> _EXERCISE DETAILS_
Look through the records, and wherever the string "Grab" turns up, copy out that line.

> _RECORD EXTRACTS_
◆ ◆ ◆
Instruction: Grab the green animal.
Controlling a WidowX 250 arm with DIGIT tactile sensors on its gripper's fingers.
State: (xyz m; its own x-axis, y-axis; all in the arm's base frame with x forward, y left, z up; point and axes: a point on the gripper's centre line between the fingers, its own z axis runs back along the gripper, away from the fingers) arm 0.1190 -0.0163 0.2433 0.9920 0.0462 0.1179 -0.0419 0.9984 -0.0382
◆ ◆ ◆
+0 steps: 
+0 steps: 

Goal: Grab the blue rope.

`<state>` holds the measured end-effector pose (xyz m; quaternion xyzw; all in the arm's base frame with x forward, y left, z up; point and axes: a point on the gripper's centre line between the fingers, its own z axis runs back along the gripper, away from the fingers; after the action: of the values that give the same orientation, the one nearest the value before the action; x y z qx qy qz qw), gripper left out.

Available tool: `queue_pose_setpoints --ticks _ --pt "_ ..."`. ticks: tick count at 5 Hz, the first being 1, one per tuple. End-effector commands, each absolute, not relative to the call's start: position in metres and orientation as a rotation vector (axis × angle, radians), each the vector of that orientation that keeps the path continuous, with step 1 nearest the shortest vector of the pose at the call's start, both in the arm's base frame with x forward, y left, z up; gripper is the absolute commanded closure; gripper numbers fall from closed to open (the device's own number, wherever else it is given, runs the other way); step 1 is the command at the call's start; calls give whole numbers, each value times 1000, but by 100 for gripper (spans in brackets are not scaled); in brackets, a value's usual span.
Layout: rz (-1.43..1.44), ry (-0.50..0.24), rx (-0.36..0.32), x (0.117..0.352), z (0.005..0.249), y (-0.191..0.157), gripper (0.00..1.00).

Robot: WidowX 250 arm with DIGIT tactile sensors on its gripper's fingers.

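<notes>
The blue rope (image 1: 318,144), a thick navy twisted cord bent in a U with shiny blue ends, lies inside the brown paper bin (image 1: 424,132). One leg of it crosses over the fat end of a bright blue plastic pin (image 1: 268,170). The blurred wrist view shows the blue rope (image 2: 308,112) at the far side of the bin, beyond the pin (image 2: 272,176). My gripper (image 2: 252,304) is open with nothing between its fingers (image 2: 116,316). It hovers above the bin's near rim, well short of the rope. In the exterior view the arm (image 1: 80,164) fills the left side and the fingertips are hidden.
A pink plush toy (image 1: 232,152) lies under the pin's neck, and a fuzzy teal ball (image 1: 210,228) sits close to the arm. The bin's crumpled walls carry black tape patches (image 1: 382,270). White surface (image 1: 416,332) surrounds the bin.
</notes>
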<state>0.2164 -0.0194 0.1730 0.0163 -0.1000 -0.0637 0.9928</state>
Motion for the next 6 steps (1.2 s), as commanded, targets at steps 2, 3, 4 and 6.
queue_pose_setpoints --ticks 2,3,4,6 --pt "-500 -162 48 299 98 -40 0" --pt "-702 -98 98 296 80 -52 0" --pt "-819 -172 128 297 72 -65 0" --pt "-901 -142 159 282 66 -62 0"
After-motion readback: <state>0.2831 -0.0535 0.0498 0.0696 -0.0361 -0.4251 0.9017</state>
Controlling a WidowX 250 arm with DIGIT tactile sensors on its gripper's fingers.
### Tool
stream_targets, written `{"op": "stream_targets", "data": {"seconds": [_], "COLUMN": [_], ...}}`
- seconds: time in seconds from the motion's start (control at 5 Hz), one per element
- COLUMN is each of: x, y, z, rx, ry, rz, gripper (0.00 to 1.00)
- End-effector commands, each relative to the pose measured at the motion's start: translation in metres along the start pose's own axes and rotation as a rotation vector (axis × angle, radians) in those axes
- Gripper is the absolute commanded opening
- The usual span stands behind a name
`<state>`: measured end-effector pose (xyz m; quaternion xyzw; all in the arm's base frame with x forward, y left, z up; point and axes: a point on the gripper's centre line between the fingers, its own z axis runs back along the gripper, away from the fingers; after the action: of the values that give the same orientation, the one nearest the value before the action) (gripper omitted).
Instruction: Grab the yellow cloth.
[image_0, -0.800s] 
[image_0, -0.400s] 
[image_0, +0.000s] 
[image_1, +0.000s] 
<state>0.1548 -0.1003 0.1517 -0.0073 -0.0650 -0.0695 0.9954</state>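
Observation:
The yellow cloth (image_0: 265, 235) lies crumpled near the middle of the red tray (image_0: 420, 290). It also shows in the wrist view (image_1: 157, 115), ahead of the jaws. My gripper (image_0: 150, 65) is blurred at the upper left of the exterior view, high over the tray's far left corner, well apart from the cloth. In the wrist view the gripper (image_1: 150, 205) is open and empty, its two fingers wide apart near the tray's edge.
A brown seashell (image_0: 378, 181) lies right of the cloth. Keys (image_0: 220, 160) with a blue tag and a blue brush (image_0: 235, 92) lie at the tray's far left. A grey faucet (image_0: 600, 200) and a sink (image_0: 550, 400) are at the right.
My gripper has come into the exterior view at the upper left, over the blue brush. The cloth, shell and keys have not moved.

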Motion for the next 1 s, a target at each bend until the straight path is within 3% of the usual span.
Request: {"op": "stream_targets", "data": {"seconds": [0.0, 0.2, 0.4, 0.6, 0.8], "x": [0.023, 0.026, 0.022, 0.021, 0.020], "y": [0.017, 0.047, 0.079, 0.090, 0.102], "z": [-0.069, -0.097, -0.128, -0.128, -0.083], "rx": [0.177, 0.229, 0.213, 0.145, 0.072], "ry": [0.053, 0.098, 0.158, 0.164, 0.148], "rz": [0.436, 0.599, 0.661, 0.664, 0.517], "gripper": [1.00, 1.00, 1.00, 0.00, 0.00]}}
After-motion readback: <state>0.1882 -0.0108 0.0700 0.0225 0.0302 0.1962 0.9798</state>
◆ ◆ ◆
> _RESPONSE BELOW_
Instruction: Grab the green animal.
Goal: Grab the blue rope.
Instruction: Grab the yellow cloth.

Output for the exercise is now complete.